(Prompt) Repeat each line of the listing exactly as written.

Segment Start: Data

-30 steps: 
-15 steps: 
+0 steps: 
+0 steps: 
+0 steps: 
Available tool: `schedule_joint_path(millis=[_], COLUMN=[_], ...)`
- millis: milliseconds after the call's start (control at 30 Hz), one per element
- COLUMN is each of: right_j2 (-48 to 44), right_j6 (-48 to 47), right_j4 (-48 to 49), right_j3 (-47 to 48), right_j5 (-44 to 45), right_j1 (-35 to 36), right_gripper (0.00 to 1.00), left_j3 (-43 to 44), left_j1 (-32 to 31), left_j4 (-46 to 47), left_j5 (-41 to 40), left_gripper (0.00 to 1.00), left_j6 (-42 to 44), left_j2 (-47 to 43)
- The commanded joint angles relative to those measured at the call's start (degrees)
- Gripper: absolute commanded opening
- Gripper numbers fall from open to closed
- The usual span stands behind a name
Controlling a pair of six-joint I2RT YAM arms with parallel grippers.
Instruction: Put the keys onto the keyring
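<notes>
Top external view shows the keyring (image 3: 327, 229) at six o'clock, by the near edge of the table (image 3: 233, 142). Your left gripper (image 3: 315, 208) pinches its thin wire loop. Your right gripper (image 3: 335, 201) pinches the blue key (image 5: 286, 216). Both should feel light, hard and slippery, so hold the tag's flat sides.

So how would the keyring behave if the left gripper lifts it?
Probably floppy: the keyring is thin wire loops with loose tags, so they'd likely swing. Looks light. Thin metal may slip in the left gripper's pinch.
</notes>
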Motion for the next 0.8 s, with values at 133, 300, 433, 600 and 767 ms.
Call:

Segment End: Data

(Output)
-30 steps: 
-15 steps: 
+0 steps: 
+0 steps: 
+0 steps: 
Available tool: `schedule_joint_path(millis=[_], COLUMN=[_], ...)`
- millis: milliseconds after the call's start (control at 30 Hz), one per element
- COLUMN is each of: right_j2 (-48 to 44), right_j6 (-48 to 47), right_j4 (-48 to 49), right_j3 (-47 to 48), right_j5 (-44 to 45), right_j1 (-35 to 36), right_gripper (0.00 to 1.00), left_j3 (-43 to 44), left_j1 (-32 to 31), left_j4 (-46 to 47), left_j5 (-41 to 40), left_gripper (0.00 to 1.00), left_j6 (-42 to 44), left_j2 (-47 to 43)
- The commanded joint angles relative to those measured at the call's start (degrees)
- Gripper: absolute commanded opening
- Gripper numbers fall from open to closed
- The usual span stands behind a name
Controlling a pair of six-joint I2RT YAM arms with parallel grippers.
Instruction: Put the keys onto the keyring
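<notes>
Top external view shows the keyring (image 3: 327, 229) at six o'clock, by the near edge of the table (image 3: 233, 142). Your left gripper (image 3: 315, 208) pinches its thin wire loop. Your right gripper (image 3: 335, 201) pinches the blue key (image 5: 286, 216). Both should feel light, hard and slippery, so hold the tag's flat sides.

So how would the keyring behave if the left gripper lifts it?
Probably floppy: the keyring is thin wire loops with loose tags, so they'd likely swing. Looks light. Thin metal may slip in the left gripper's pinch.
</notes>
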Motion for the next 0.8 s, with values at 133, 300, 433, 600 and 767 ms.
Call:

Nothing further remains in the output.